▶ **Exercise aim**
An exact reproduction of the listing is wanted, with the pictures dropped.

▶ **Exercise data**
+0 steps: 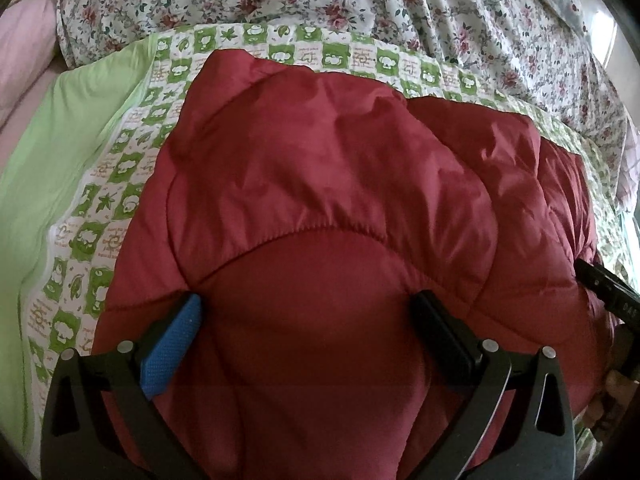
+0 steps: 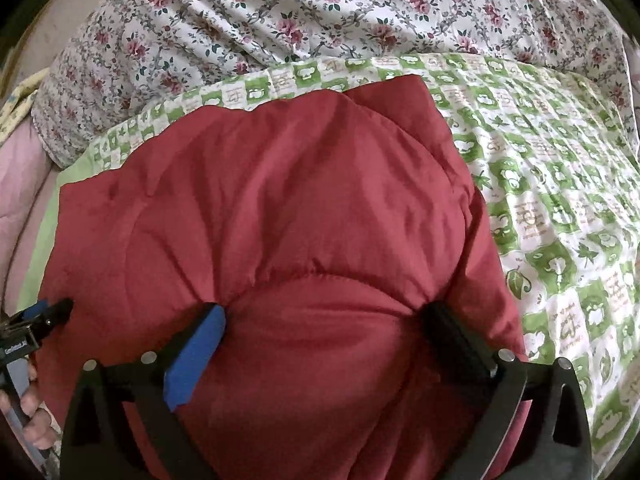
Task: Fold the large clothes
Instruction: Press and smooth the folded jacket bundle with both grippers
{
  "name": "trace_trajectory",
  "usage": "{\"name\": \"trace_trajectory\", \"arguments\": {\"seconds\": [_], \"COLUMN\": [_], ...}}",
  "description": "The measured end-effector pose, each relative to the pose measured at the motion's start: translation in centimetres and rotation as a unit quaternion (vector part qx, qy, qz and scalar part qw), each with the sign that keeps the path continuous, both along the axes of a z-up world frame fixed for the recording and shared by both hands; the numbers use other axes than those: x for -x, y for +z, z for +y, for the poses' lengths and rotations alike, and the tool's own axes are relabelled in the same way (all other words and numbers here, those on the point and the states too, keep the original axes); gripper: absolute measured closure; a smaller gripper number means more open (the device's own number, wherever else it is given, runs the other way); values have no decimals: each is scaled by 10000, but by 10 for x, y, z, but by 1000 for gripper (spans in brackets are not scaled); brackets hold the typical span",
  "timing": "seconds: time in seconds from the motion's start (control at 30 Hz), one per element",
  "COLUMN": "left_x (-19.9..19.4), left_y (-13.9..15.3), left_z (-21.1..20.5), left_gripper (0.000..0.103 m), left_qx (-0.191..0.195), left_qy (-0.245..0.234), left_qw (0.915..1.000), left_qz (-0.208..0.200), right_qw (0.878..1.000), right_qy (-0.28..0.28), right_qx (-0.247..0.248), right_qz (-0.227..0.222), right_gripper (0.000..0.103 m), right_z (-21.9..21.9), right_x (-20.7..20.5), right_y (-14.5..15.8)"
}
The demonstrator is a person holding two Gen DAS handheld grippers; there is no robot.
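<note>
A red quilted padded garment [image 1: 328, 184] lies on a green-and-white patterned sheet [image 1: 120, 168]. My left gripper [image 1: 308, 312] is open wide, its blue-padded finger [image 1: 176, 348] and black finger [image 1: 444, 332] pressed into a bulge of the red fabric near a stitched seam. In the right wrist view the same garment [image 2: 280, 200] fills the middle. My right gripper [image 2: 324, 320] is open wide too, its blue pad [image 2: 196, 356] and black finger [image 2: 456, 336] pushed into the fabric. Neither pinches the cloth shut. The garment's near edge is hidden under the grippers.
A floral quilt [image 1: 360, 4] is heaped behind the garment. Plain green fabric [image 1: 44, 184] and pink bedding [image 1: 24, 48] lie left. The right gripper's tip [image 1: 604, 284] shows at the right edge; the left gripper and hand [image 2: 28, 336] show at the left edge. The patterned sheet [image 2: 560, 208] spreads right.
</note>
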State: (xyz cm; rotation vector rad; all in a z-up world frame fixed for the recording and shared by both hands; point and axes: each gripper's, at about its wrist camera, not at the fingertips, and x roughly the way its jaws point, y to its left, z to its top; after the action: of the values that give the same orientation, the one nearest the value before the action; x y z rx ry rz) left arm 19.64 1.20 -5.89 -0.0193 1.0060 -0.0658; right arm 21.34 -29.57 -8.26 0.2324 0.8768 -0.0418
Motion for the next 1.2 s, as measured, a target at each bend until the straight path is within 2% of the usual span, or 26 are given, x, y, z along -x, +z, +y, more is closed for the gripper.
{"name": "trace_trajectory", "arguments": {"seconds": [0.13, 0.17, 0.2, 0.3, 0.37, 0.43, 0.5, 0.6, 0.7, 0.8, 0.93, 1.0, 1.1, 1.2], "left_x": [-1, -1, 0, 0, 0, 6, 18, 47, 67, 69, 66, 64, 65, 67], "left_y": [-1, -1, -1, -2, -1, 6, 16, 31, 27, 7, 3, 2, -1, 0], "left_z": [0, 0, 0, -1, -2, 0, 4, 12, 17, 17, 17, 16, 13, 11], "left_gripper": [0, 0, 0, 0, 0, 0, 0, 0, 0, 0, 0, 0, 0, 0], "left_qx": [-26, -31, -42, -66, -76, -21, 119, 354, 362, 215, 247, 231, 157, 45], "left_qy": [-9, -12, -20, -6, 20, -6, -30, -103, -104, -51, 2, -4, -35, -22], "left_qw": [10000, 10000, 10000, 10000, 10000, 10000, 9999, 9992, 9992, 9997, 9997, 9997, 9999, 10000], "left_qz": [35, 35, 33, 24, 35, 17, 0, -133, -94, 77, 56, 56, 26, 11], "right_qw": [9999, 9997, 9995, 9982, 9991, 9994, 9995, 9996, 9996, 9997, 9990, 9995, 9997, 9998], "right_qy": [-67, -95, -102, 49, 186, 238, 222, 173, 187, 162, 193, 187, 217, 171], "right_qx": [105, 146, 134, 46, 198, 257, 226, 217, 196, 157, 101, 170, 9, 54], "right_qz": [-97, -154, -260, -597, -338, 8, -18, -38, -64, -79, -379, -211, -143, -125], "right_gripper": [2, 5, 9, 9, 9, 9, 5, 5, 4, 4, 6, 7, 5, 5], "right_z": [3, 6, 8, 20, 29, 30, 27, 27, 25, 26, 32, 32, 26, 28], "right_x": [11, 18, 28, 60, 62, 53, 50, 48, 50, 56, 80, 81, 75, 74], "right_y": [13, 20, 28, 45, 36, 14, 3, 3, 2, 7, 23, 15, -3, -1]}}
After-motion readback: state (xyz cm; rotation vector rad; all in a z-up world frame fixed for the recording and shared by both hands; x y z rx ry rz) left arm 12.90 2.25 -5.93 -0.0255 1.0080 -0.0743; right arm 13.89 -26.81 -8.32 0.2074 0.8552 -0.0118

▶ **Exercise solution**
+0 steps: 
+0 steps: 
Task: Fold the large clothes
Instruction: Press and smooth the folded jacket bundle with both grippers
{
  "name": "trace_trajectory",
  "usage": "{\"name\": \"trace_trajectory\", \"arguments\": {\"seconds\": [_], \"COLUMN\": [_], ...}}",
  "description": "The measured end-effector pose, each relative to the pose measured at the motion's start: translation in centimetres and rotation as a unit quaternion (vector part qx, qy, qz and scalar part qw), each with the sign that keeps the path continuous, both along the axes of a z-up world frame fixed for the recording and shared by both hands; the numbers use other axes than those: x for -x, y for +z, z for +y, for the poses' lengths and rotations alike, and the tool's own axes are relabelled in the same way (all other words and numbers here, those on the point and the states too, keep the original axes); gripper: absolute measured closure; a smaller gripper number means more open (the device's own number, wherever else it is given, runs the other way); values have no decimals: each is scaled by 10000, but by 10 for x, y, z, but by 1000 for gripper (spans in brackets are not scaled); brackets hold the typical span",
  "timing": "seconds: time in seconds from the motion's start (control at 30 Hz), one per element",
  "COLUMN": "left_x (-19.9..19.4), left_y (-13.9..15.3), left_z (-21.1..20.5), left_gripper (0.000..0.103 m), left_qx (-0.191..0.195), left_qy (-0.245..0.234), left_qw (0.915..1.000), left_qz (-0.208..0.200), right_qw (0.878..1.000), right_qy (-0.28..0.28), right_qx (-0.247..0.248), right_qz (-0.227..0.222), right_gripper (0.000..0.103 m), right_z (-21.9..21.9), right_x (-20.7..20.5), right_y (-14.5..15.8)"
}
The demonstrator is a person holding two Gen DAS handheld grippers; there is no robot.
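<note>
A red quilted padded garment [image 1: 328, 184] lies on a green-and-white patterned sheet [image 1: 120, 168]. My left gripper [image 1: 308, 312] is open wide, its blue-padded finger [image 1: 176, 348] and black finger [image 1: 444, 332] pressed into a bulge of the red fabric near a stitched seam. In the right wrist view the same garment [image 2: 280, 200] fills the middle. My right gripper [image 2: 324, 320] is open wide too, its blue pad [image 2: 196, 356] and black finger [image 2: 456, 336] pushed into the fabric. Neither pinches the cloth shut. The garment's near edge is hidden under the grippers.
A floral quilt [image 1: 360, 4] is heaped behind the garment. Plain green fabric [image 1: 44, 184] and pink bedding [image 1: 24, 48] lie left. The right gripper's tip [image 1: 604, 284] shows at the right edge; the left gripper and hand [image 2: 28, 336] show at the left edge. The patterned sheet [image 2: 560, 208] spreads right.
</note>
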State: (xyz cm; rotation vector rad; all in a z-up world frame fixed for the recording and shared by both hands; point and axes: each gripper's, at about its wrist camera, not at the fingertips, and x roughly the way its jaws point, y to its left, z to its top; after the action: of the values that give the same orientation, the one nearest the value before the action; x y z rx ry rz) left arm 19.64 1.20 -5.89 -0.0193 1.0060 -0.0658; right arm 21.34 -29.57 -8.26 0.2324 0.8768 -0.0418
Motion for the next 1.2 s, as measured, a target at each bend until the straight path is within 2% of the usual span, or 26 are given, x, y, z along -x, +z, +y, more is closed for the gripper.
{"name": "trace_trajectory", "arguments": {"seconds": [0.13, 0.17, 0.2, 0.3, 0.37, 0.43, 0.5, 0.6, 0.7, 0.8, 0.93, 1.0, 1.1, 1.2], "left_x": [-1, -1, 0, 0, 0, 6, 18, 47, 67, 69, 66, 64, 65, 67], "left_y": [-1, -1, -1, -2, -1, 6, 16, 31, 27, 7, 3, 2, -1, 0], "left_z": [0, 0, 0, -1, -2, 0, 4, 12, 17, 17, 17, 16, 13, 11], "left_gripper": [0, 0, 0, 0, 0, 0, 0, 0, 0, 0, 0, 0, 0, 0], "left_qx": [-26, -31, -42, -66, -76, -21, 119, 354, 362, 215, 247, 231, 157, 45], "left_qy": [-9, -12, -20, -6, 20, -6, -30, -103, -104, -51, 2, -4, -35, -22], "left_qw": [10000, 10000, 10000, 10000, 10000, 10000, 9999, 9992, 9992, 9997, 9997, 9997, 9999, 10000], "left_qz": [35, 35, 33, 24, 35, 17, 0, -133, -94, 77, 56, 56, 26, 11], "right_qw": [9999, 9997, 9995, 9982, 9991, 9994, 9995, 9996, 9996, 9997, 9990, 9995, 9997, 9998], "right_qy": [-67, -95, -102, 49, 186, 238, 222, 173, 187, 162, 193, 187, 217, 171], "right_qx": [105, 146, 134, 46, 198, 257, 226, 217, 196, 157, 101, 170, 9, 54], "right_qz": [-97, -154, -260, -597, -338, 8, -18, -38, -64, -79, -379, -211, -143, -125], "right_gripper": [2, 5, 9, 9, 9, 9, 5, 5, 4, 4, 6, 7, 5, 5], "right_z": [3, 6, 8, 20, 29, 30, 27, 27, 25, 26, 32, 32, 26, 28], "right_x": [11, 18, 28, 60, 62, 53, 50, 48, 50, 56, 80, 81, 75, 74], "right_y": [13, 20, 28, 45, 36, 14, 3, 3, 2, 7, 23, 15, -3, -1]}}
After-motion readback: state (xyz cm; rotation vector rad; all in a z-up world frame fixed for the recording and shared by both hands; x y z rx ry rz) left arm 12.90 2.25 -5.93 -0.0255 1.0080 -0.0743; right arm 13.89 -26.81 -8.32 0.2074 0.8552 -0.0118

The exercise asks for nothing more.